Our focus in secondary prevention is on polysius® pure oxyfuel technology. This innovative process for clinker production aims to replace the ambient air in the process with pure oxygen. Compared with conventional plants, CO2 can thus be concentrated in the cement production process and thus captured more cost-effectively. We are currently building the first pilot plant at the Mergelstetten site.

For primary emissions abatement, we offer a range of market-ready solutions. We are constantly adding to these as part of our clear focus on “green” solutions in our R&D area.

For example, we offer a solution for the industrial use of activated clay as an additive for clinker factor reduction. We are currently building our first plant in Cameroon, which will start operations at the beginning of 2023 and will serve as the world’s first industrial reference for flash calcination of clay. The carbon footprint in the production of activated clay is about four times lower than in conventional clinker production.

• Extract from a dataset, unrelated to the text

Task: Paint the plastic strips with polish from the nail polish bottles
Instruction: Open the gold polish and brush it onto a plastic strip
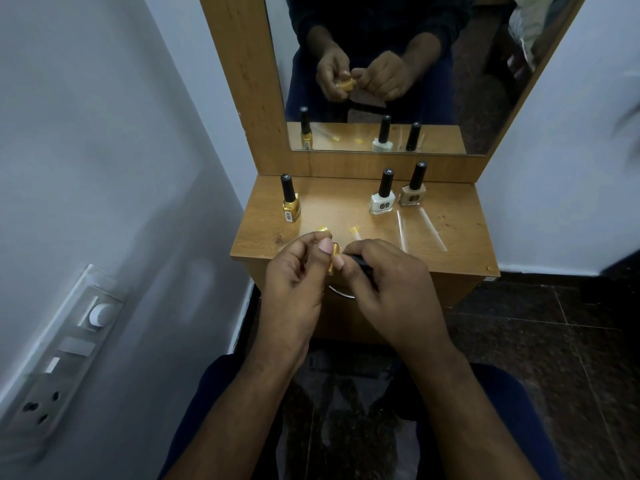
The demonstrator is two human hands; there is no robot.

There is also a high demand for our polysius® booster mill. As an additional grinding stage, it stands for efficient and very fine grinding. It enables customers to produce ultra-high-performance cements or sustainable cements with a clinker factor that is up to five percent lower without losing grinding capacity.

Another good example of ongoing innovation is the commissioning of our first newly developed polytrack® ECO clinker cooler. Operation over the past six months confirms the expected lower energy consumption.

But not only in the cement sector, but also for the lime industry, we are driving the development of green technologies with our new kiln series Maerz EcoKiln®.

Similar to the oxyfuel process in cement, the kiln is operated with oxygen instead of ambient air. In addition, the innovative kiln has an integrated gas separation system that separates the cooling air from the exhaust gas. This ultimately achieves a high CO2 concentration in the exhaust gas very efficiently.

One last question: Are you optimistic about the pace and direction of change?

Yes, insofar as the framework conditions for a sustainable transformation of the industry remain positive and allow corresponding business models.